Menanggapi usulan tersebut, Mamat S Burhanuddin, Kepala Subdirektorat Pengembangan Akademik Direktorat Perguruan Tinggi Keagamaan Islam (PTKI), mengaku mendukung inovasi pembelajaran di wilayah PTKI tersebut.
"Saya kira itu bagian dari terobosan inovasi proses pembelajaran memanfaatkan teknologi informatika dan terobosan-terobosan itu dari Kementerian Agama kita sangat mendukung," katanya saat ditemui pada penutupan AICIS 2019 di Hotel Mercure Batavia, Jakarta, Kamis (3/10).
Meskipun demikian, terobosan-terobosan atau inovasi-inovasi tersebut masih belum mendapatkan dukungan regulasi. Tetapi, Mamat menegaskan bahwa regulasi itu akan terus mengikuti perkembangan dari tuntutan setiap kampus.
"Jadi, kita biarkan terlebih dahulu inovasi itu bergerak. Nanti setelah massif, kita akan carikan regulasinya," kata alumnus Pondok Buntet Pesantren Cirebon, Jawa Barat itu.
Lebih lanjut, pengajar di Universitas Islam Negeri (UIN) Syarif Hidayatullah Jakarta itu menggarisbawahi bahwa yang terpenting adalah proses pembelajaran itu tetap mengacu kepada mutu proses pembelajaran dengan memanfaatkan teknologi.
"Jadi, jangan sampai proses pembelajaran itu tidak mengikuti perkembangan zaman. Tetap mengikuti zaman, tetapi tetap mutu proses pembelajaran itu harus dijaga," katanya.
Proses pembelajaran di pendidikan tinggi keagamaan Kementerian Agama, menurutnya, tidak bisa hanya melulu dimulai kebijakannya dari atas ke bawah. Tetapi, menurutnya, perlu juga pertimbangan aspirasi yang berkembang di bawah.
Sebab, lanjutnya, pendidikan agama proses pembelajarannya tidak hanya sekadar transfer of knowledge, memindahkan atau memberikan ilmu pengetahuan ke anak didik. Lebih dari itu, ada sebuah proses pendidikan yang membentuk mental dan moral. "Apalagi keagamaan yang di situ tidak hanya nalar, tetapi juga ada hati," ucapnya.
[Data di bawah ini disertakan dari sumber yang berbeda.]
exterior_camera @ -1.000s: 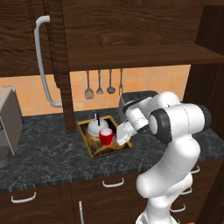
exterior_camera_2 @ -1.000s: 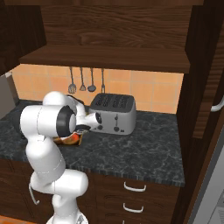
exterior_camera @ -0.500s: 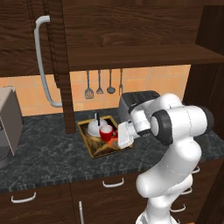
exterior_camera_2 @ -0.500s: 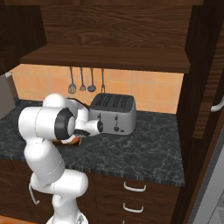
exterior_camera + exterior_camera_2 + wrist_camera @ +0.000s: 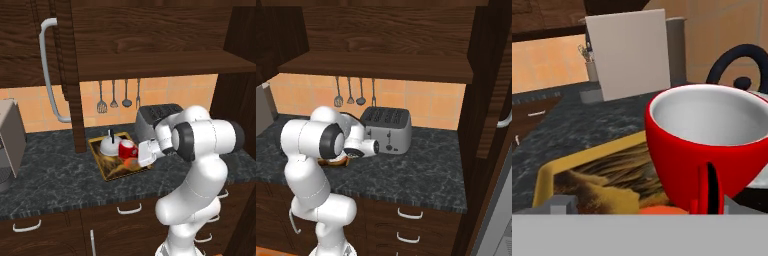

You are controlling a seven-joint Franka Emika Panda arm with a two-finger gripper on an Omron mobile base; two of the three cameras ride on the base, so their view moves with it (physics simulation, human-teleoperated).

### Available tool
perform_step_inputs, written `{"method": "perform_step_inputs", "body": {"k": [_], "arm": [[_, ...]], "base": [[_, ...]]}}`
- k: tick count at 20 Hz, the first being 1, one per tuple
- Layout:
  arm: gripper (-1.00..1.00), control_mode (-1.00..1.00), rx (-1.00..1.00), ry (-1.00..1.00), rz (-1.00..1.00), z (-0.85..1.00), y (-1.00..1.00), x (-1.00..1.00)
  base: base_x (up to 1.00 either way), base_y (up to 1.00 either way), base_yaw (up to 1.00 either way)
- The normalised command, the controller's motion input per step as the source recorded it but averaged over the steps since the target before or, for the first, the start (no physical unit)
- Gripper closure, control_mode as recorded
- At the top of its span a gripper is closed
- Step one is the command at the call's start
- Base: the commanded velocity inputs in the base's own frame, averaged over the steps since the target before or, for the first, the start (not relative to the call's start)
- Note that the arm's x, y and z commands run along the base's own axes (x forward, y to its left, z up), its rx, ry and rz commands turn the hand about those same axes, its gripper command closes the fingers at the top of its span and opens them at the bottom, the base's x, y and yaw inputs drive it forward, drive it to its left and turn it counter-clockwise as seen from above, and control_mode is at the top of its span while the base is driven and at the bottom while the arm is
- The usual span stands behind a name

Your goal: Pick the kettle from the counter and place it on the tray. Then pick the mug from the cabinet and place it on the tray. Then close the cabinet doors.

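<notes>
The red mug [image 5: 128, 149] stands upright on the yellow-rimmed tray [image 5: 106, 172], next to the small silver-white kettle [image 5: 108, 145], which is also on the tray. My gripper [image 5: 136, 156] is open just right of the mug and level with it. In the hand view the mug [image 5: 707, 150] is close ahead, its handle facing me, between my spread fingertips [image 5: 562, 203], and no finger grips it. The kettle's dark handle [image 5: 737, 65] rises behind it, and the tray rim [image 5: 541, 182] runs at the lower left. The cabinet doors [image 5: 35, 45] [image 5: 496, 75] stand open above the counter [image 5: 50, 180].
A boxy silver toaster [image 5: 155, 117] [image 5: 387, 129] stands behind my forearm on the counter. A grey appliance [image 5: 7, 145] sits at the far left. Utensils [image 5: 114, 95] hang on the tiled wall under the cabinet shelf [image 5: 150, 65]. Drawers [image 5: 411, 215] lie below the counter.
My gripper has opened and let go of the mug, which now stands on the tray. The hand has shifted slightly; tray and kettle have not moved.
</notes>
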Motion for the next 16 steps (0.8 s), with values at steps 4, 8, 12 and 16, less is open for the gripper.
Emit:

Menurut akademisi kelahiran Kuningan, Jawa Barat ini, proses pembinaan hati atau spiritualitas itu terkadang perlu tantangan tersendiri ketika itu harus dipenuhi proses pembelajarannya melalui teknologi di perguruan tinggi keagamaan, madrasah atau pesantren. "Terutama di perguruan tinggi keagamaan perlu ada mempertimbangkan itu penyadaran spiritualitas," pungkasnya.